What I Have Done So Far

This is an ever evolving list that I am too lazy to update, but here is a copy / pasta:

  1. I more or less hard forked Budgie and related software. The name is still the same and no, the issues can’t get carried over from the old repository (which has been the bane of Budgie’s existence for several years now), but the silver lining is way more flexibility. Budgie Desktop now lives on under a new GitHub Organization, Buddies of Budgie, as well as budgie-desktop-view and budgie-screensaver. This will be the same organization that will house all the components for Budgie 11.
  2. I have set up Transifex which will house the translations. I have attempted to move over as many from the Solus Weblate as possible, but unfortunately there was some import errors with some of the languages, so I need to mess with those a bit. There no longer is a dedicated budgie-translations repo, but rather the translations are merged back into Budgie Desktop itself.

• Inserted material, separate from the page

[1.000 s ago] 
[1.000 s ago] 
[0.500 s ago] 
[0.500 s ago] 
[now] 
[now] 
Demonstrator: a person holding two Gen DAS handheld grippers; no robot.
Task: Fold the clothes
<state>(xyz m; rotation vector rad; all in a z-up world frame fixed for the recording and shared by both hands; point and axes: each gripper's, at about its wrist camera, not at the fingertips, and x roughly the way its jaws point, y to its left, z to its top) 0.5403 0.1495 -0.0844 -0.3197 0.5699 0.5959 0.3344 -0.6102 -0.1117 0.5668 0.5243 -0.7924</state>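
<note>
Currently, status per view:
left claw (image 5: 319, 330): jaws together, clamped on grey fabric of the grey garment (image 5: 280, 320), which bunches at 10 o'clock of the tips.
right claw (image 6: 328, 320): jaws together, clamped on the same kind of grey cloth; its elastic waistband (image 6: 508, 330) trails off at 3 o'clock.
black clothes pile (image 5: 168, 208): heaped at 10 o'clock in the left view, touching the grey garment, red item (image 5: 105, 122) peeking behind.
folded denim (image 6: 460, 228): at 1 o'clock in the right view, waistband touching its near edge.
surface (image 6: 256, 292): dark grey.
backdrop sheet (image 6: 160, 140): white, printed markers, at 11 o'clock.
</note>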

  3. I have set up a Matrix space to facilitate communication, collaboration, and engagement (regardless of whether or not you are a developer). This even includes some channels for support (when and where possible, not everyone will have the answer for their or your OS of choice) and screenshots.
  4. I have created a Discussions area in our Budgie Desktop repository that has a variety of topics, including things we’d like to see for Budgie 10 series (“Making Budgie 10 Fly Again”), beyond (website, talks for Budgie 11), etc. It isn’t a replacement for the issue tracker (that still exists on the new repo), but may be helpful either way.

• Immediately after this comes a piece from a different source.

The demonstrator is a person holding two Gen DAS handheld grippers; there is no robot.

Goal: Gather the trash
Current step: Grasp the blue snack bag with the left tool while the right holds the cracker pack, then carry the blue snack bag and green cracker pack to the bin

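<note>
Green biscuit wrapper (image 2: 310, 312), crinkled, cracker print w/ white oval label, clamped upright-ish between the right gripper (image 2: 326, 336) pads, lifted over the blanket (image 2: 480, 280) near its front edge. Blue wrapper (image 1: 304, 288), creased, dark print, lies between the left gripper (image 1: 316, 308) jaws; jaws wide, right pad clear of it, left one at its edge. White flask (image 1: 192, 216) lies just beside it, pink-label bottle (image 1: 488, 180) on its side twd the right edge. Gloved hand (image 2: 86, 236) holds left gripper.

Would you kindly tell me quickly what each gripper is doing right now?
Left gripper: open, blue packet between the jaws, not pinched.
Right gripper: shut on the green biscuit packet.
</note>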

  5. I have purchased the relevant domain (buddiesofbudgie.org) and will be working on some mockups for it. Site will be made in GatsbyJS and open source, feature a Help Center and developer documentation, and the obvious marketing for Budgie and OSes that use Budgie. Release announcements will go there too.

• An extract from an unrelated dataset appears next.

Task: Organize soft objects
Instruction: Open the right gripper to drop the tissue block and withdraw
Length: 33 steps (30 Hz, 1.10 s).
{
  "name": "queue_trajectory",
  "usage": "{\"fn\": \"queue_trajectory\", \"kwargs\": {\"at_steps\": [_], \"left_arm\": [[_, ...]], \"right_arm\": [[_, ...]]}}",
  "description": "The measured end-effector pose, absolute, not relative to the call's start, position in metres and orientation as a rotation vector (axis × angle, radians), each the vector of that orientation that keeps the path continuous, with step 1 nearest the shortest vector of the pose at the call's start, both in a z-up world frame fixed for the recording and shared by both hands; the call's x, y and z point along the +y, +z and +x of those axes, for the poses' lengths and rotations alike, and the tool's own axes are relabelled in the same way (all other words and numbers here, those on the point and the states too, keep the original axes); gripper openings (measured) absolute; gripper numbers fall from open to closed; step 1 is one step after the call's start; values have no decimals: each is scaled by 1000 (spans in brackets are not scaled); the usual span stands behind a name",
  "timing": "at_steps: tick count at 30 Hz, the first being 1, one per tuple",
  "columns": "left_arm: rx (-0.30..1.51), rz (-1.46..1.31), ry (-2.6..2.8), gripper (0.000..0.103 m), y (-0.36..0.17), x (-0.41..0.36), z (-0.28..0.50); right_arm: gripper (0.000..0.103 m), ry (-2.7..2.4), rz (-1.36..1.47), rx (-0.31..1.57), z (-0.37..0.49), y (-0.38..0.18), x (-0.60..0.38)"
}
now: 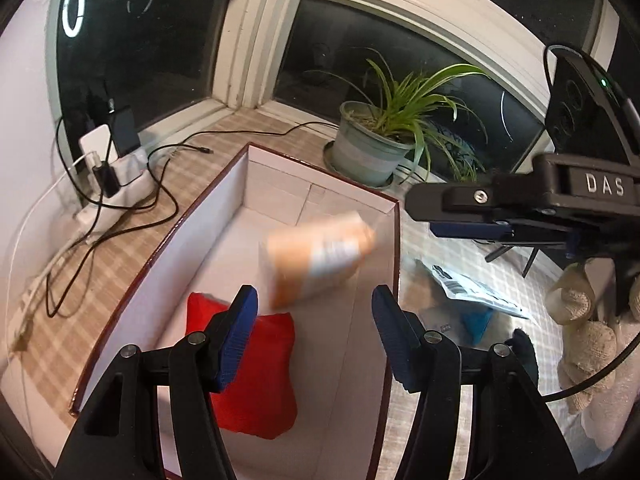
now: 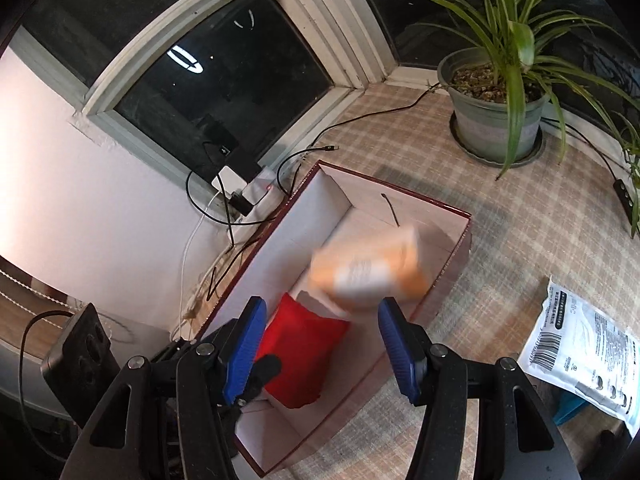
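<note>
Falling blurred into the cardboard box [image 1: 168, 248], the orange packet [image 1: 320, 256] may bounce out; left gripper [image 1: 314, 336] and right gripper [image 2: 320, 344] gape wide, empty.

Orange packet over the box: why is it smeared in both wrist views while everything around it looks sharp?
Left wrist view: the orange packet is streaked with motion blur above the box, while the red bag and the open left gripper are crisp. Right wrist view: the same packet is smeared, its label unreadable; the open right gripper is sharp, and a ring light glares in the dark window.
</note>
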<state>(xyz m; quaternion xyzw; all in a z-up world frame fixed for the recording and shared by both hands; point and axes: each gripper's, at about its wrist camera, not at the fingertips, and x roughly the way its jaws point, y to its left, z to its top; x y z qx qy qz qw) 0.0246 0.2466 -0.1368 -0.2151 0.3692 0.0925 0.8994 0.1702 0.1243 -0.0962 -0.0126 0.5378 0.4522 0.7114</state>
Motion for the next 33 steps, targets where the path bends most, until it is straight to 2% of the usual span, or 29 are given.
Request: {"fn": "queue_trajectory", "kwargs": {"at_steps": [11, 19, 26, 30, 33], "left_arm": [[737, -448, 163, 58, -121, 237, 8], [733, -447, 76, 63, -111, 208, 1], [757, -411, -25, 63, -111, 161, 4], [788, -380, -96, 63, -117, 124, 8], [815, -359, -145, 63, -123, 97, 12]], "right_arm": [[55, 930, -10, 1130, 161, -82, 63], [64, 798, 46, 1016, 141, -66, -53], [66, 626, 189, 981, 124, -78, -166], [72, 542, 228, 948, 109, -89, -222], [72, 495, 236, 940, 99, -98, -251]]}}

  6. I have already added two new teams: “Best Buds” and “Helpers”. “Best Buds” have the maintain permissions in the org, which means direct push access, issue triaging, even tagging releases (though for final QA I’d still like to be the one doing that :wink: ). Multiple Ubuntu Budgie folks has received an invite to it, and other past Budgie Desktop contributors that I know provide high quality code as well. Helpers may not be used as much, but is there to help some of the day-to-day operations (issue triaging) a bit easier for everyone else. @flyingcakes reached out about how to get involved with Budgie development and that is certainly exciting as well to have more folks from EndeavourOS reaching out.

Additional Clarifications

  1. There is no right or wrong operating system to try out Budgie. All that is needed is the latest GNOME stack, and we all know Arch provides that. Personally, both Arch and Fedora (as well as Endeavour by proxy of Arch) are extremely compelling options for me at the very least until Serpent OS is in a ready state, and I am committed to not shipping any Budgie within Serpent OS with supplemental branding beyond say, wallpapers or something. The Budgie will be stock from mainline, so you shouldn’t feel like you are getting a different and possibly worse experience by using Endeavour.
  2. I want to provide a platform, not a product. No “you need to use every one of these apps to get the best experience, you have to use our theme and widget library to best integrate” but rather make Budgie able to be as reasonably flexible as it can (still some ownership / responsibility on other projects). We are not building an ecosystem of applications, we are encouraging everyone else to build what they like in a way that respects all Linux desktop environments. Folks from Fedora, GeckoLinux & OpenSUSE, Ubuntu Budgie, and of course EndeavourOS + Arch should feel encouraged to get involved. Eventually Serpent OS (my new home) when it is ready and usable. Less silos and more collaboration.